PROBLEM REQUIREMENTS:
After locating the line with "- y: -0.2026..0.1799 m" in the data that follows, return it and every later line exactly, up to and including the line with "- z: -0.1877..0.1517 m".

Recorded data
- - -

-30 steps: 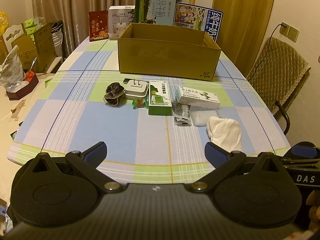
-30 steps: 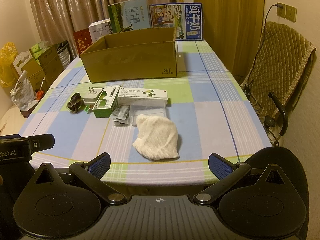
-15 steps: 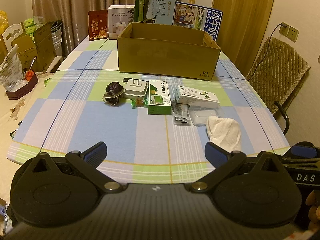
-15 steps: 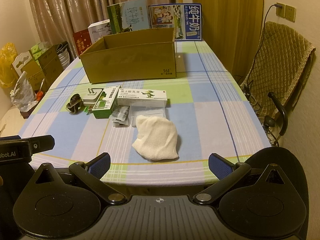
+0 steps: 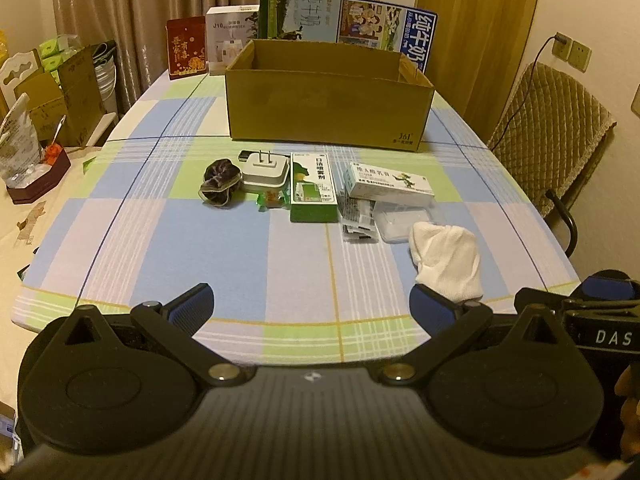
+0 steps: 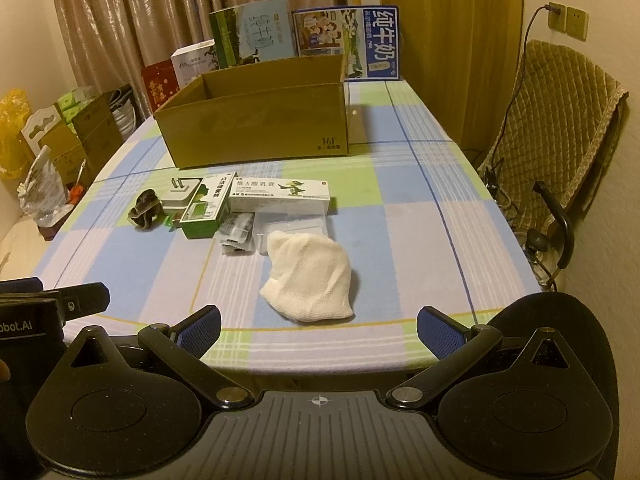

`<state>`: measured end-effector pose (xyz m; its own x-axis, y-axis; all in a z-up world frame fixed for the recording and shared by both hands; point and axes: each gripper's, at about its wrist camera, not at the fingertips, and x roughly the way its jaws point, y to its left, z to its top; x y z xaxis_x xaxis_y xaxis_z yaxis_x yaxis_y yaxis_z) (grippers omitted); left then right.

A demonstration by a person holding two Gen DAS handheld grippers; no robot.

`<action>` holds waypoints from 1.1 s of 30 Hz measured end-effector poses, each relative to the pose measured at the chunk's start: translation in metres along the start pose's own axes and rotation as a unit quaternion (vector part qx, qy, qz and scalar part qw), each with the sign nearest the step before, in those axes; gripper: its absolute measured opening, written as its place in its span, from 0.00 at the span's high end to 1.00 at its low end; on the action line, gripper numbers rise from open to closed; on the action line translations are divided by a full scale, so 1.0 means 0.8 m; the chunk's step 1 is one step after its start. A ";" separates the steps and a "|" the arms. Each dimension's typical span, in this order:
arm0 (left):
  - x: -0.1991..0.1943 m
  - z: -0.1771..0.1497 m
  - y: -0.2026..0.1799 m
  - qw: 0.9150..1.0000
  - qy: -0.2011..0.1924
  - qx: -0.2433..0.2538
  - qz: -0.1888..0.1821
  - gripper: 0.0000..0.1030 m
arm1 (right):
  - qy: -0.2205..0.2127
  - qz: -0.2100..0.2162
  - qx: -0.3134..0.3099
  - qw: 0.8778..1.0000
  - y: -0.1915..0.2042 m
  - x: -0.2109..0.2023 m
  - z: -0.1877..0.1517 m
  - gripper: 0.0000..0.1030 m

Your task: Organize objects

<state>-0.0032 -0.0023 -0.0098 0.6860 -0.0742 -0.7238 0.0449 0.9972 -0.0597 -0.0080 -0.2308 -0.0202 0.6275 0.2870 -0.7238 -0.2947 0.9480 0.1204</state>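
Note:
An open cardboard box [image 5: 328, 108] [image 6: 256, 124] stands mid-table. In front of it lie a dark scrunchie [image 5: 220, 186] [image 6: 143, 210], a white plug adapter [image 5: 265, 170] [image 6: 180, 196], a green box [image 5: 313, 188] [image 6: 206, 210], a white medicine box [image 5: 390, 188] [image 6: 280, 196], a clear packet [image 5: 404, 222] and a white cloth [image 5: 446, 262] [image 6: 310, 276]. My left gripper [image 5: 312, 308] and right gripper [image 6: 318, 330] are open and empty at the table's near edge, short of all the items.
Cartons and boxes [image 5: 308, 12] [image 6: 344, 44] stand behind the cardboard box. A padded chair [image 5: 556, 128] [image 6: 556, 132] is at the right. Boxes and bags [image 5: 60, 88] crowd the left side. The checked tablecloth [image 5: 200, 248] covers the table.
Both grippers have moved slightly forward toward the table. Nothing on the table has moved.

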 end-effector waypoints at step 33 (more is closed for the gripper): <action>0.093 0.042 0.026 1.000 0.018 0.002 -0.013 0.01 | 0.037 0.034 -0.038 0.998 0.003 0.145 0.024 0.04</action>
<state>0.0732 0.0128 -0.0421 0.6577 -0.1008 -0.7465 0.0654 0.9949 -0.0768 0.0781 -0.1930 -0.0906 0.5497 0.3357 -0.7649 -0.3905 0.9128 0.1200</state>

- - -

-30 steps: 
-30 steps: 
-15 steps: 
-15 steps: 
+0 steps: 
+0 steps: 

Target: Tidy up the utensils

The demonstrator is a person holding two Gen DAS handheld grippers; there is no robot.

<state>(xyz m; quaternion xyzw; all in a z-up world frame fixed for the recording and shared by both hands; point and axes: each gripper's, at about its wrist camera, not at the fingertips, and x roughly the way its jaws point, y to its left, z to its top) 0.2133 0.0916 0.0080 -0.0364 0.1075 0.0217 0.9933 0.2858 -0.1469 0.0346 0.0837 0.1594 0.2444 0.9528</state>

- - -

TASK OUTPUT:
  - y: -0.2026..0.1799 m
  - qw: 0.9150..1.0000
  - qy: -0.2011..0.1924
  - qx: -0.2433..0.2538
  - qz: -0.1888..0.1821
  - gripper: 0.0000..0.1030 m
arm1 (right):
  - qy: -0.2205..0.2127
  - qz: -0.2100..0.2162
  - qx: -0.3134..0.3099
  - qw: 0.8778..1.0000
  - y: -0.1915..0.2042 m
  - x: -0.2109..0.2023 m
  - z: -0.1877..0.1517 m

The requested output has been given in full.